The records follow. Give them all back exactly.

(Data entries)
#####

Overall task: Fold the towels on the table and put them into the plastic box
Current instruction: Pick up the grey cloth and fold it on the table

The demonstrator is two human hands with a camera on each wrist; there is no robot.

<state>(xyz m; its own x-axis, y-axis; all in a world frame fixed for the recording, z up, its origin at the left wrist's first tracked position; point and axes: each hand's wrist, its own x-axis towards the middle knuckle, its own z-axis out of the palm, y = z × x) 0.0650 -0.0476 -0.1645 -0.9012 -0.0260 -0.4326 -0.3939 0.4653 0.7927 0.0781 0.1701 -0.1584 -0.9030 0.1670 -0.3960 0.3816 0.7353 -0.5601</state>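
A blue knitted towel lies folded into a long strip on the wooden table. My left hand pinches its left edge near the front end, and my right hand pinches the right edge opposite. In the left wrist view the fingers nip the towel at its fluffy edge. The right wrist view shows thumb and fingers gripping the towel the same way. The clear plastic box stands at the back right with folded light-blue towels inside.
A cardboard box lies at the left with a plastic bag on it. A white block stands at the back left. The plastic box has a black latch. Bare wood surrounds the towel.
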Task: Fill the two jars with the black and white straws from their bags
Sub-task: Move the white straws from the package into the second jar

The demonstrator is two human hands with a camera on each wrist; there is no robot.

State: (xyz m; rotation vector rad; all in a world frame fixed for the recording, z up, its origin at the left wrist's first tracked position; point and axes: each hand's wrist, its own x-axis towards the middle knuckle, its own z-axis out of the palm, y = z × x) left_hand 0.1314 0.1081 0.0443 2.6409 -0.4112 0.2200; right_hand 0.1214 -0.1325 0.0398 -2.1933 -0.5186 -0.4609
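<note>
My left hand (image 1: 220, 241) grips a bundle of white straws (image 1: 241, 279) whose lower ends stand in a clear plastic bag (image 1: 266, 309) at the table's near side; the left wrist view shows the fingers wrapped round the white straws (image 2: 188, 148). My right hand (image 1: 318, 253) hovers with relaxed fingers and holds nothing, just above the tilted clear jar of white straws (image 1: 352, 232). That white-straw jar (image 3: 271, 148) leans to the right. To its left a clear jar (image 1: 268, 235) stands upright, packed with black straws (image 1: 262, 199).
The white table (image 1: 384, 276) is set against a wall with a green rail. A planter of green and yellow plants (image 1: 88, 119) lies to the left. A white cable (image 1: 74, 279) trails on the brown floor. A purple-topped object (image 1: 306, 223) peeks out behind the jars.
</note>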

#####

Written answer:
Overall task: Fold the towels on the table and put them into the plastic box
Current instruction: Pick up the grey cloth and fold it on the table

The demonstrator is two human hands with a camera on each wrist; there is no robot.

<state>(xyz m; its own x-axis, y-axis; all in a world frame fixed for the recording, z up, its origin at the left wrist's first tracked position; point and axes: each hand's wrist, its own x-axis towards the middle knuckle, its own z-axis out of the palm, y = z × x) 0.0650 -0.0476 -0.1645 -0.9012 -0.0260 -0.4326 -0.3939 0.4653 0.7927 0.0781 0.1701 -0.1584 -0.9030 0.1670 -0.3960 0.3816 0.7353 -0.5601</state>
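A blue knitted towel lies folded into a long strip on the wooden table. My left hand pinches its left edge near the front end, and my right hand pinches the right edge opposite. In the left wrist view the fingers nip the towel at its fluffy edge. The right wrist view shows thumb and fingers gripping the towel the same way. The clear plastic box stands at the back right with folded light-blue towels inside.
A cardboard box lies at the left with a plastic bag on it. A white block stands at the back left. The plastic box has a black latch. Bare wood surrounds the towel.
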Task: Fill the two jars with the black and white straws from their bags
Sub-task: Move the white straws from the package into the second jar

The demonstrator is two human hands with a camera on each wrist; there is no robot.

State: (xyz m; rotation vector rad; all in a world frame fixed for the recording, z up, its origin at the left wrist's first tracked position; point and axes: each hand's wrist, its own x-axis towards the middle knuckle, its own z-axis out of the palm, y = z × x) left_hand 0.1314 0.1081 0.0443 2.6409 -0.4112 0.2200; right_hand 0.1214 -0.1325 0.0398 -2.1933 -0.5186 -0.4609
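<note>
My left hand (image 1: 220, 241) grips a bundle of white straws (image 1: 241, 279) whose lower ends stand in a clear plastic bag (image 1: 266, 309) at the table's near side; the left wrist view shows the fingers wrapped round the white straws (image 2: 188, 148). My right hand (image 1: 318, 253) hovers with relaxed fingers and holds nothing, just above the tilted clear jar of white straws (image 1: 352, 232). That white-straw jar (image 3: 271, 148) leans to the right. To its left a clear jar (image 1: 268, 235) stands upright, packed with black straws (image 1: 262, 199).
The white table (image 1: 384, 276) is set against a wall with a green rail. A planter of green and yellow plants (image 1: 88, 119) lies to the left. A white cable (image 1: 74, 279) trails on the brown floor. A purple-topped object (image 1: 306, 223) peeks out behind the jars.
</note>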

With this, the exercise is finished.